“Wake up at 7am, take a shower, have a light breakfast, off to work at 8am, return home at 6pm, have some dinner, play with your kids, watch a little TV and off to bed at 10pm.”
Sounds like you? Well, you are not alone! Most households live on a schedule that they follow on a daily basis. So how could home automation streamline your day? Well lets start with the first part of your routine day. You want to wake up at 7am and take a shower? How about a system that could do this for you?
“Turn on bedroom lights at 6:50am to 40% of their brightness, then to 60% a few minutes later. Turn on the radio (or TV) to some news or music channel, and turn them off half hour later. Turn the light on in the bathroom and adjust the temperature of the shower for a pre-programmed user!”
Home automation means different things to different people and it’s a trend that’s expanding rapidly. Generally speaking it covers remote control and monitoring technologies that most of us don’t have, either because they’ve been too expensive or too complicated to install and use. But all that is set to change as the technology becomes cheaper and systems able to support up to 200 devices are not uncommon.

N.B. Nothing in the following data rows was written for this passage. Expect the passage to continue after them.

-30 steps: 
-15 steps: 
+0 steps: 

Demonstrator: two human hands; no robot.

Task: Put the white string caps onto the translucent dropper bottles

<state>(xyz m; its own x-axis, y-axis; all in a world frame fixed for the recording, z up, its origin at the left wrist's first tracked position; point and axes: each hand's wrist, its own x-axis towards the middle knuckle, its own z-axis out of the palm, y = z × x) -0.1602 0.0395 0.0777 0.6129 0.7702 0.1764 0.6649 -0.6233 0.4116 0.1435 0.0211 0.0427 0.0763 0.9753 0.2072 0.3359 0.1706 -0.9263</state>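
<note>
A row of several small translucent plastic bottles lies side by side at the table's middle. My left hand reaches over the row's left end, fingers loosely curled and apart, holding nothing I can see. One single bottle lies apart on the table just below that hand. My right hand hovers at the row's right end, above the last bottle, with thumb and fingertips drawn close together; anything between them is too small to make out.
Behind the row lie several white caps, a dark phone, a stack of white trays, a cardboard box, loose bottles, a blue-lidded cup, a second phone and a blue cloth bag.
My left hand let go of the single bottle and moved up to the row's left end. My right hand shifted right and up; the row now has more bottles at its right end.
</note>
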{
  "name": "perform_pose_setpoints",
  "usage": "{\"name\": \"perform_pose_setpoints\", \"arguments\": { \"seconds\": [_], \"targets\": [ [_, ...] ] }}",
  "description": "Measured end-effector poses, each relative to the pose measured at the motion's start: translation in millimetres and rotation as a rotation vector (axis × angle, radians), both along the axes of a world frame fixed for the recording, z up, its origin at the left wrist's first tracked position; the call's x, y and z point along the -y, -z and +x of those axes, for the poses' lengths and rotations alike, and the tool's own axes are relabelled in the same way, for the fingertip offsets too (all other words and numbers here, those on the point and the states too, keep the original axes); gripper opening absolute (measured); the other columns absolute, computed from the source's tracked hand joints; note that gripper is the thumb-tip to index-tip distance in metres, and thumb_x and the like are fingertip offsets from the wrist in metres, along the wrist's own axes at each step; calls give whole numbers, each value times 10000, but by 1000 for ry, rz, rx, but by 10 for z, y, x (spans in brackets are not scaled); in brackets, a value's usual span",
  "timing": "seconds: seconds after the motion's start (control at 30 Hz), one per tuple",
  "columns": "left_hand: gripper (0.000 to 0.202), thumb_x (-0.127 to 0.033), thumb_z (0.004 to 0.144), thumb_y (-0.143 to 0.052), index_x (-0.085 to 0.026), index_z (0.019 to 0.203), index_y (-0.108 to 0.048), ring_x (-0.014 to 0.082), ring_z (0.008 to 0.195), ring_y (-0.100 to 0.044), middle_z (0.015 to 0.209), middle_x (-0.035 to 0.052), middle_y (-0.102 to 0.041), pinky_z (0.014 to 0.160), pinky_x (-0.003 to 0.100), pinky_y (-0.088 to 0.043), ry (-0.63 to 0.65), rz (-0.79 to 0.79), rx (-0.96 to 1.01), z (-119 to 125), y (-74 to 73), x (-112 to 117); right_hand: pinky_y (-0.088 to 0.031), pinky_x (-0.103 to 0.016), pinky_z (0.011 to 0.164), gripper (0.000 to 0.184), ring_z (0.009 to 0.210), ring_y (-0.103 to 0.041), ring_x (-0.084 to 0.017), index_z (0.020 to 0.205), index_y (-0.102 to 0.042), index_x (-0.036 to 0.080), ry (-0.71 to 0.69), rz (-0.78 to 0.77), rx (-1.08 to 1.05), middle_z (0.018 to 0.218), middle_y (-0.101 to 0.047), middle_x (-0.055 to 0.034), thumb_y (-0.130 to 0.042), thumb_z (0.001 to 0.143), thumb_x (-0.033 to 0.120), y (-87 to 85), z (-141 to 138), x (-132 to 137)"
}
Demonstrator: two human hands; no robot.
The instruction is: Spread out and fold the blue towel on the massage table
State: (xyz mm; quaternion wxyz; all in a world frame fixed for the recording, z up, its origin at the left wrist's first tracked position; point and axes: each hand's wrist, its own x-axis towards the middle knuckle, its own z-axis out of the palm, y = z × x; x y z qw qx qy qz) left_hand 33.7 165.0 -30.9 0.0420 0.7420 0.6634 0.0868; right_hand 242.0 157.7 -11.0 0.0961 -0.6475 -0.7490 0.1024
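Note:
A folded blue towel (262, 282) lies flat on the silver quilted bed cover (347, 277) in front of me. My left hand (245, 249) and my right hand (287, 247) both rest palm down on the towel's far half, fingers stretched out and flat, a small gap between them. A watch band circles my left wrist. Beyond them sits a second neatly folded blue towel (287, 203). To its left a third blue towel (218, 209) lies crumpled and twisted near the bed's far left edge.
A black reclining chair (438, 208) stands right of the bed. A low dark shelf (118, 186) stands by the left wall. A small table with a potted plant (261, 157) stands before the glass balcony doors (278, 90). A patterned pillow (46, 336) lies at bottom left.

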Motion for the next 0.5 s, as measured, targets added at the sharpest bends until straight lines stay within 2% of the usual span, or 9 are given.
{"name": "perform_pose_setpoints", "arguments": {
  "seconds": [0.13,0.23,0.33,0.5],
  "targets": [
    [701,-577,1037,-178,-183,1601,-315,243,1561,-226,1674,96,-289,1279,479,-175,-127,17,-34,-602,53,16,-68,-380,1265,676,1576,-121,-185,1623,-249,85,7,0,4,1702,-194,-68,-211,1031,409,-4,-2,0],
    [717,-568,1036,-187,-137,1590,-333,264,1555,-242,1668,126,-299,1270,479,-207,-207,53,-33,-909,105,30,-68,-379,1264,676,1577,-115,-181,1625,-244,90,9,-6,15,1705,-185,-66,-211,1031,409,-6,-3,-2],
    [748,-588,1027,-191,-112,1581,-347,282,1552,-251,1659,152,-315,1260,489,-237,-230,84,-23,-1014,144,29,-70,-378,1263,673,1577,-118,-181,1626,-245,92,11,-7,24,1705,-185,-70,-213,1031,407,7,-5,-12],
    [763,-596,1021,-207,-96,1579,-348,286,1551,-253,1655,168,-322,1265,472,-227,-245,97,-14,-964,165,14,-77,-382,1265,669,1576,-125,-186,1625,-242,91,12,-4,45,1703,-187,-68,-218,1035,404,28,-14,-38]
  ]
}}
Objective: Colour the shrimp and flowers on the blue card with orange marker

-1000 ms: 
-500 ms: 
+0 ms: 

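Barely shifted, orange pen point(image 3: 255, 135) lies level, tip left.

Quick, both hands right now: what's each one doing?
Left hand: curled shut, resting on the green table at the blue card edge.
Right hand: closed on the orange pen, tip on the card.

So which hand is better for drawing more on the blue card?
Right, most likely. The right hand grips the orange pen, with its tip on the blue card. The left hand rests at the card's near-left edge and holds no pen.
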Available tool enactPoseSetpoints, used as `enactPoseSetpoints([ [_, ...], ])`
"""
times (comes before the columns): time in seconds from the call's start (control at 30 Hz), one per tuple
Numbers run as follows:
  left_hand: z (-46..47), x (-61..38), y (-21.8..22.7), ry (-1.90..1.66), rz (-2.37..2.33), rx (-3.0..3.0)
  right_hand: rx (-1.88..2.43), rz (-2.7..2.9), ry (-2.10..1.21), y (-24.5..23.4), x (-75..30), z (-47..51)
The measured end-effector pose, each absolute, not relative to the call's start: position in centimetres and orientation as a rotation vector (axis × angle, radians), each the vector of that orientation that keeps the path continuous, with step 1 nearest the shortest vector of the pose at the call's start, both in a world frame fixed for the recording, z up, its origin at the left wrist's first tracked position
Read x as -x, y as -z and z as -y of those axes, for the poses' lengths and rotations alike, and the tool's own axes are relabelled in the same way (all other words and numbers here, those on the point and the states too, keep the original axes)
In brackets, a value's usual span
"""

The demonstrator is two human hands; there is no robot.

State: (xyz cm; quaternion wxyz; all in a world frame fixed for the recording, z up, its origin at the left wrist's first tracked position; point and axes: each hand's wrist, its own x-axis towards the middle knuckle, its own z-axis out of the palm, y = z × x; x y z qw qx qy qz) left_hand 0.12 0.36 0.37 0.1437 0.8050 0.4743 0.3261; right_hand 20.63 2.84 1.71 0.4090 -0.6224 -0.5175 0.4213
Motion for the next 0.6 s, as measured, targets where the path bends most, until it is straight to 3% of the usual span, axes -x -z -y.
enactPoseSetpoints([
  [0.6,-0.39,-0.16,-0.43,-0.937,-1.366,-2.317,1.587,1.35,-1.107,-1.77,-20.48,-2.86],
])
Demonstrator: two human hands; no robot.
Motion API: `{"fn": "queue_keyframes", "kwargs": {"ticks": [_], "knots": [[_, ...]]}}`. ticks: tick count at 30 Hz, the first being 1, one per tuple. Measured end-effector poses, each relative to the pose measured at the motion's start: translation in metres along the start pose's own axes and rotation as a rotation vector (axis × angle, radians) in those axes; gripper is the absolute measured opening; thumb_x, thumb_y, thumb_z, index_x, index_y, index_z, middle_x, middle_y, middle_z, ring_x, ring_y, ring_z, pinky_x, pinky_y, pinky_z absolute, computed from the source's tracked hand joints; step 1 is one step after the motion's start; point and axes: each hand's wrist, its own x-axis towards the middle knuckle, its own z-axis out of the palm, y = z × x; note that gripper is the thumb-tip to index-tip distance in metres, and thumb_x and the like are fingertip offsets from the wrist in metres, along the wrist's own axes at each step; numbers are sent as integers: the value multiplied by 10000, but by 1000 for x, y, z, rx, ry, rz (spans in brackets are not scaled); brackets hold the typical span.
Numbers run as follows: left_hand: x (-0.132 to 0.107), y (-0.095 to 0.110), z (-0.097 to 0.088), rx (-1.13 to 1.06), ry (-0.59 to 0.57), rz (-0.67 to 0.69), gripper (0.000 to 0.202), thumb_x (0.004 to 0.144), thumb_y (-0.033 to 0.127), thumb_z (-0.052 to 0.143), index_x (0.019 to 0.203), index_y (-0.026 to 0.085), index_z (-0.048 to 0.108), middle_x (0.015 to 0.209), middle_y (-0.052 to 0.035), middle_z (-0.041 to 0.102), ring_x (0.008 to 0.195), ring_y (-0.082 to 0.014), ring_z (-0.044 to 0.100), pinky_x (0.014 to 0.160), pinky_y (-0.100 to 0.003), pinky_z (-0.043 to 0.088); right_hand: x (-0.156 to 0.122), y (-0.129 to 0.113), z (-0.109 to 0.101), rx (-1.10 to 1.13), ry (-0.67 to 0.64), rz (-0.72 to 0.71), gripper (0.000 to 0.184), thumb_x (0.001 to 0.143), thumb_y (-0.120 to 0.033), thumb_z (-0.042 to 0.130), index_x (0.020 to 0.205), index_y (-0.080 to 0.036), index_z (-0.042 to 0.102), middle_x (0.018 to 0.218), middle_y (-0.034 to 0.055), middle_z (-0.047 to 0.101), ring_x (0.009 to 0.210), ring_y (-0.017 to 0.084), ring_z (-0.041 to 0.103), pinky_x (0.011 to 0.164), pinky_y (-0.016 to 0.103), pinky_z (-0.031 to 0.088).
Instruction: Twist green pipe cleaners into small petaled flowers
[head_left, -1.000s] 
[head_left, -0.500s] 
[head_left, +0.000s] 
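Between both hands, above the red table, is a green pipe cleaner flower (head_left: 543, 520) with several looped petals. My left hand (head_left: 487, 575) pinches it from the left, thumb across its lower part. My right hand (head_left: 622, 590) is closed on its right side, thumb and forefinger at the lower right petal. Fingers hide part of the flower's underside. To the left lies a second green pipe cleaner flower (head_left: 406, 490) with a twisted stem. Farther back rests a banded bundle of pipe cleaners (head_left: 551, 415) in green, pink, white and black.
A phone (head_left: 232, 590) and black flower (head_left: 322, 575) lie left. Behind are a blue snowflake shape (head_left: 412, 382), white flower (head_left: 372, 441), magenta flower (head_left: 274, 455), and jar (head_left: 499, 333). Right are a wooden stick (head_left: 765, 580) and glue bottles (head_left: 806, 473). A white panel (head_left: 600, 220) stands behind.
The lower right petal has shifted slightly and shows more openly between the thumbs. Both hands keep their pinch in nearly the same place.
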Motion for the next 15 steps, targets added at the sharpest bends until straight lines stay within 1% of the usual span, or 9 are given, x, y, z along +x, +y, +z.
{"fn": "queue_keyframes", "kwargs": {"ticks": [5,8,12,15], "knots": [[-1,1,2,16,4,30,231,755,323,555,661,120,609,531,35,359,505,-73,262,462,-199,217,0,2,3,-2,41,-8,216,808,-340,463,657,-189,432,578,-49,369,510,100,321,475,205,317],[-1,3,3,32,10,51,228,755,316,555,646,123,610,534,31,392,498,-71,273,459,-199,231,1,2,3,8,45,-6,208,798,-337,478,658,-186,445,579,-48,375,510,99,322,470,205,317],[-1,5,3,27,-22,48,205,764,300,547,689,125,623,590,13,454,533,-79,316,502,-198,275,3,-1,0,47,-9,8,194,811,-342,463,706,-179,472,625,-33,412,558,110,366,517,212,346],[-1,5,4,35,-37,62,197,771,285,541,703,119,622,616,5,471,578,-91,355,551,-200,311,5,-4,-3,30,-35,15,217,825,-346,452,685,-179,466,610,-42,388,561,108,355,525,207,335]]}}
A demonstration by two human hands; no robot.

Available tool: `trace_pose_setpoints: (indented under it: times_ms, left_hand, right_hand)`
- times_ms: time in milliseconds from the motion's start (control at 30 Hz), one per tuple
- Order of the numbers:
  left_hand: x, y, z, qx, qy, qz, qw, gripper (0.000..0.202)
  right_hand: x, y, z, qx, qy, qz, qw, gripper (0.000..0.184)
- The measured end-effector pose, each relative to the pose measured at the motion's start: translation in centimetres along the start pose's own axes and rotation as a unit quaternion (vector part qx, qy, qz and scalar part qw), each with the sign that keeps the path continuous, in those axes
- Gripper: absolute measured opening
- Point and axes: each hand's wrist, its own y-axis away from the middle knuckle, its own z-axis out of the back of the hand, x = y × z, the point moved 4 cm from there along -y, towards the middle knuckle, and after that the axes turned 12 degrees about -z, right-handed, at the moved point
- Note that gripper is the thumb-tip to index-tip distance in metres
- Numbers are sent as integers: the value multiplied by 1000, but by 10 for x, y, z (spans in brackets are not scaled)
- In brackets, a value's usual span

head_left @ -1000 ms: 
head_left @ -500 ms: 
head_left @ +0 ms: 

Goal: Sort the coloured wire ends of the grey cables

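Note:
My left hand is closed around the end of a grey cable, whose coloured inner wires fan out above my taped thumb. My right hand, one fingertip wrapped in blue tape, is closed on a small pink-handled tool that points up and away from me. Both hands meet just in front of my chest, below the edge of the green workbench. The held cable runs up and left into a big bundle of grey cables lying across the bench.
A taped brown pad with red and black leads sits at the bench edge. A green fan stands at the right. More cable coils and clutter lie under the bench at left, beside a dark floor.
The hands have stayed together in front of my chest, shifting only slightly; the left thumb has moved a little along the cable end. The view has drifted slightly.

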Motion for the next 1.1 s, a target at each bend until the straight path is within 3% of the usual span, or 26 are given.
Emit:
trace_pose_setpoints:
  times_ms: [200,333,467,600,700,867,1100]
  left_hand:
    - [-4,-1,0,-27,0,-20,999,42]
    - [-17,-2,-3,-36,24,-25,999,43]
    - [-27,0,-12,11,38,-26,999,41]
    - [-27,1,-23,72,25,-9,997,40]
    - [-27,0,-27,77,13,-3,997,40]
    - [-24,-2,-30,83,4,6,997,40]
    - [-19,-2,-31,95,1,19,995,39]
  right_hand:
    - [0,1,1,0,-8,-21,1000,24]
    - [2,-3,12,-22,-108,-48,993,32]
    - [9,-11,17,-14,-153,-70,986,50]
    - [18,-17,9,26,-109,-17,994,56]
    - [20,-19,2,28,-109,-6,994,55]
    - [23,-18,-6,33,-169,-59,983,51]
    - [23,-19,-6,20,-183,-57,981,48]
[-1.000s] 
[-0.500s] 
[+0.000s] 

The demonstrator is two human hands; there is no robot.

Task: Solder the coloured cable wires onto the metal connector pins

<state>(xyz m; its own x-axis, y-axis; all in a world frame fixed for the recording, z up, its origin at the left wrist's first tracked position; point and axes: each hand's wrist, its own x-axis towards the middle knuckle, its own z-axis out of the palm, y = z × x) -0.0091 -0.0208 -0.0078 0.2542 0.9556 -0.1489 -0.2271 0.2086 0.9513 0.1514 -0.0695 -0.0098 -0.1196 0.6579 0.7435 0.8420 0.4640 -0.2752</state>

So while we may think that home automation is prohibitively expensive and out of the reach of the average consumer there are a number of suppliers and developers looking to change all that.
These new lower priced kits (about £130) will allow consumers to monitor and control their homes via a smart phone, tablet, or Internet connected computer. Two formats will be offered – “Safe & Secure” includes motion and contact sensors to monitor movement in the home; “Comfort & Control” includes a smart thermostat and plug that can be remotely controlled. Both systems allow users to set up rules for different events, such as when you are home versus being away.
Given the fairly low entry price these are likely to be a hit with consumers, with other manufacturers already offering compatible devices. A home automation system aimed at consumers is only going to fly if it’s compatible with brands consumers already buy.
It also doesn’t seem to require a professional installation, which is required with many other home automation systems on the market.